* _EXERCISE OBJECTIVE_:
Which lines of the entries below contain the string "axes"? Copy each one.

(Stored records)
══════
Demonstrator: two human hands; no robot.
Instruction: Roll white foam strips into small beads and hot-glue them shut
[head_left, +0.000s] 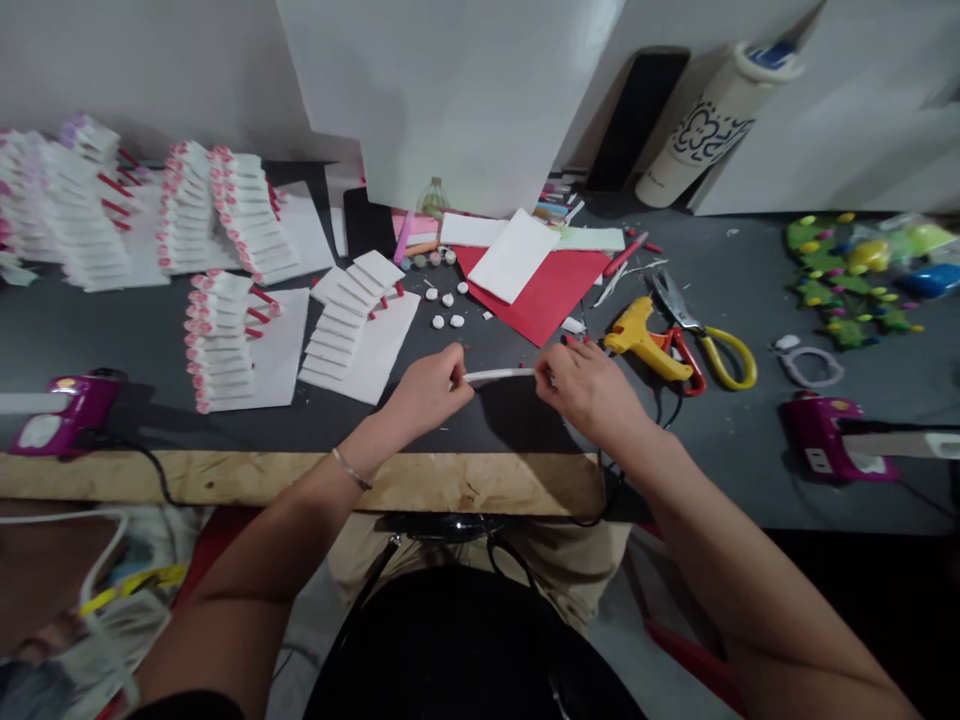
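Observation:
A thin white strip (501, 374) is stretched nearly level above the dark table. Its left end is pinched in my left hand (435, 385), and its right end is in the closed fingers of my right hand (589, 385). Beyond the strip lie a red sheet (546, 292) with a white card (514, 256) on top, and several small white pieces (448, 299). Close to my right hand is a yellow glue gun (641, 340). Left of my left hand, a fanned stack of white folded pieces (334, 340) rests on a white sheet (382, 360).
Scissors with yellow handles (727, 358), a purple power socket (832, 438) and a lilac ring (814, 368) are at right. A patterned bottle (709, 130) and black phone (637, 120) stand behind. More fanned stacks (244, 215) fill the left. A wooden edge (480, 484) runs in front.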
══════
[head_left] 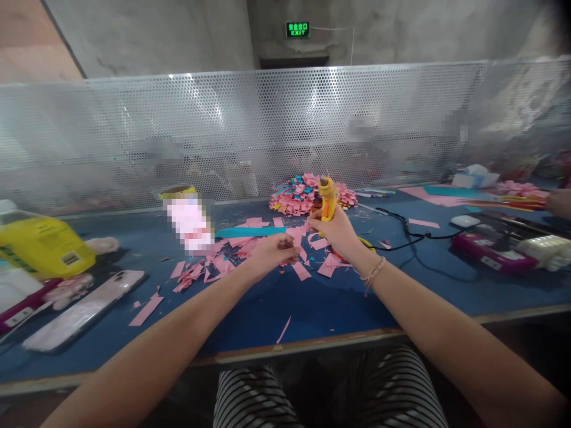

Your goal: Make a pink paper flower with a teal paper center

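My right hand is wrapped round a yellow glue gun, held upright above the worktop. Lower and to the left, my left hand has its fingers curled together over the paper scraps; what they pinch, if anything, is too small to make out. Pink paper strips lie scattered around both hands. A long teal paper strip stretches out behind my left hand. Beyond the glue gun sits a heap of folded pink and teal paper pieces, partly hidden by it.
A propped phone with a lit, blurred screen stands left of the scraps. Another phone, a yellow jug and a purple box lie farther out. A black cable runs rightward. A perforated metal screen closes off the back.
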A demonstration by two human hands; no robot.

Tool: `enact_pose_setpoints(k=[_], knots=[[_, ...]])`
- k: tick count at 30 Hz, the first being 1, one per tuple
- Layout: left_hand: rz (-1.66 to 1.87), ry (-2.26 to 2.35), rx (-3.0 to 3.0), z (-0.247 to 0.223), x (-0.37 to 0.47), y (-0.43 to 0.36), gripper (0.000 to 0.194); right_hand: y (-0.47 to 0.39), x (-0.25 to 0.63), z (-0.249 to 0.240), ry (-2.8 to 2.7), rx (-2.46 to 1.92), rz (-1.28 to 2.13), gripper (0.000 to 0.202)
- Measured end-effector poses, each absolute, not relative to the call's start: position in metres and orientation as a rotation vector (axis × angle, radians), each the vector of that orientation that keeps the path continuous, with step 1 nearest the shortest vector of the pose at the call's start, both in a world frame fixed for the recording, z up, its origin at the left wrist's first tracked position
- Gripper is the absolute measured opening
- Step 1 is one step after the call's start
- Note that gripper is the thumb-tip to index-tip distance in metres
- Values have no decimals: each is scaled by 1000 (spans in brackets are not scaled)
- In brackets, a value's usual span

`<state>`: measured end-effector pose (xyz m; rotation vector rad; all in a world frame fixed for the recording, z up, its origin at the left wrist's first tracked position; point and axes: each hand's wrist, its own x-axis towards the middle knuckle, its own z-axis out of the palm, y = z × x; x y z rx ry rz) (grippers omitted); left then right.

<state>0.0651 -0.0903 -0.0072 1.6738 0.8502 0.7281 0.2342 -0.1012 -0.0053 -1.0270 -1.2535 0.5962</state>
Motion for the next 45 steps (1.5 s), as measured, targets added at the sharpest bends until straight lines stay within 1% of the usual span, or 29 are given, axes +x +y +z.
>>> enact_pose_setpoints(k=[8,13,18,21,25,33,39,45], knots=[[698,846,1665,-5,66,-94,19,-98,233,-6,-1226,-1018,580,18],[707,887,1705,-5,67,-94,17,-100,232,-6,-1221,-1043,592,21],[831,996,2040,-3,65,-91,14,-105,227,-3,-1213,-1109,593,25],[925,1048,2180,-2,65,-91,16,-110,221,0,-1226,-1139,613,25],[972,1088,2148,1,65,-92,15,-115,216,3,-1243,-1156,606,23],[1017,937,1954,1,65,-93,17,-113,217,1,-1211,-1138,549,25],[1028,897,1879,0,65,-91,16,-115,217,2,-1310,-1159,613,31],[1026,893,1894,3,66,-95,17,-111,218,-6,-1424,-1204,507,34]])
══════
* _WRITTEN RESPONSE_:
`<state>`: measured end-effector pose (xyz m; rotation vector rad; all in a world frame fixed for the recording, z up, its origin at the left wrist's first tracked position; point and axes: each hand's wrist, its own x-axis towards the middle knuckle, its own z-axis out of the palm, y = z × x; x y z rx ry rz) (grippers omitted); left then right.
Motion for the next 45 steps (1.5 s), as measured, targets added at the sharpest bends until straight lines stay within 1% of the usual span, or 29 are given, axes +x +y +z.

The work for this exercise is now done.